Segundo o coordenador da PED pelo Dieese, Mário Rodarte, considerando os últimos três meses o cenário é estável, apresentando pequena oscilação na redução do desemprego aberto e do aumento do desemprego oculto. “Esse pequeno aumento foi impulsionado principalmente pelo desemprego oculto por trabalho precário, tendência que se confirma ao analisarmos os dados dos últimos 12 meses”, explicou.
O comércio, com a geração de 12 mil novas vagas, a construção civil e a indústria, com 10 mil novos postos cada, foram os setores mais expressivos em crescimento em agosto. “Os números reafirmam a importância da indústria e da construção civil no cenário e também demonstram a capacidade de geração de novos empregos através do comércio”, afirmou.

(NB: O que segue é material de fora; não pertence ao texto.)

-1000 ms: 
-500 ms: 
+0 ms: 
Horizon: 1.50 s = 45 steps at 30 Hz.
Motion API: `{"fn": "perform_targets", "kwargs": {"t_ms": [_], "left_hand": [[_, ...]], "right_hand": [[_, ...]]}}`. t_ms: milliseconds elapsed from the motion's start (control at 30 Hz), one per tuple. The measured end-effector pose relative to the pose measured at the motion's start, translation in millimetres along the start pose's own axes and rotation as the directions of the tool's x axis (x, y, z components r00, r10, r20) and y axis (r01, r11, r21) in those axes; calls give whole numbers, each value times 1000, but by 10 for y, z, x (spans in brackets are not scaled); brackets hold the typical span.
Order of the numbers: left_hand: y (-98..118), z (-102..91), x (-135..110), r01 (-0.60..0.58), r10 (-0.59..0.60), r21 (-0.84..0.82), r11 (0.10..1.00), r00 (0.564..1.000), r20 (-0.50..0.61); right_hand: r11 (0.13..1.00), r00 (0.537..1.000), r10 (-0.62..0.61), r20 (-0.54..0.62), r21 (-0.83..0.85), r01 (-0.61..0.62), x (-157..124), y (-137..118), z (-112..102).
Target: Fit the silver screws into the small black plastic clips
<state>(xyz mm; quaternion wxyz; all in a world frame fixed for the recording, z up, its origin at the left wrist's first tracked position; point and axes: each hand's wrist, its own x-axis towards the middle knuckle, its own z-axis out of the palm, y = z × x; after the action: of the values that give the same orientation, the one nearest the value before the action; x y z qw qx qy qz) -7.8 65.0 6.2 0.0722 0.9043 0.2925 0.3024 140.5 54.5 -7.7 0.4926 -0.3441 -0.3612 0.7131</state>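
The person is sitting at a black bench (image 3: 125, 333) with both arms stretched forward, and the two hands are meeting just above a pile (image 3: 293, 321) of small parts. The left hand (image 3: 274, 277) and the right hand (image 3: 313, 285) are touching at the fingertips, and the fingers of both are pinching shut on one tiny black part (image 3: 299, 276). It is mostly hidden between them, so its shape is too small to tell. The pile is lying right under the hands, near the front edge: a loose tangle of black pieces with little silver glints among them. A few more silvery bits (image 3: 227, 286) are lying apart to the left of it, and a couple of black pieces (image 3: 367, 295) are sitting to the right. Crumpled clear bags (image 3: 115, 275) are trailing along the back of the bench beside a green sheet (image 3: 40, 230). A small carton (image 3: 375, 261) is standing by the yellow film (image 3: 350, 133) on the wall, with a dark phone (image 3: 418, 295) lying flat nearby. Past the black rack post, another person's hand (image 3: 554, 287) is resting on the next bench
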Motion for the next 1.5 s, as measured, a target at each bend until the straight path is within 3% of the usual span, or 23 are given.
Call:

Acréscimo e redução Na comparação entre agosto e julho de 2009, o número de ocupados no setor privado teve incremento de 11 mil vagas entre os assalariados com carteira assinada e aumento de 2 mil entre os sem registro em carteira. Os autônomos tiveram acréscimo de 11 mil ocupações e, entre os empregados domésticos, foram 6 mil. Nas demais formas de inserção houve aumento de 8 mil ocupações e no setor público houve um decréscimo de 18 mil postos de trabalho. Entre julho de 2008 e julho de 2009, o rendimento real médio dos ocupados cresceu 1,8%, fenômeno contrário ao observado no rendimento real médio dos assalariados, que, no mesmo período, sofreu leve redução (0,6%). “Já a massa de rendimentos dos ocupados manteve-se estável no último ano e a massa de rendimentos dos assalariados teve redução de 3%, impulsionada por quedas tanto no emprego quanto no rendimento”, observou Rodarte. Para o secretário de Estado de Desenvolvimento Social, Agostinho Patrús Filho, o cenário é animador. “Comparando agosto de 2008, antes da crise, com agosto de 2009, Minas ainda tem nível ocupacional menor do que em no ano passado, mas os setores de serviços e construção civil apresentaram melhora neste último mês. Se compararmos desde 1996, estes são os melhores números da série para ambos os setores”, explicou. De acordo com o secretário, se o crescimento na RMBH continuar no ritmo em que se encontra, a perspectiva é de mais vagas no mercado de trabalho, além do aquecimento no setor de comércio com a chegada do final do ano e a retomada da produção.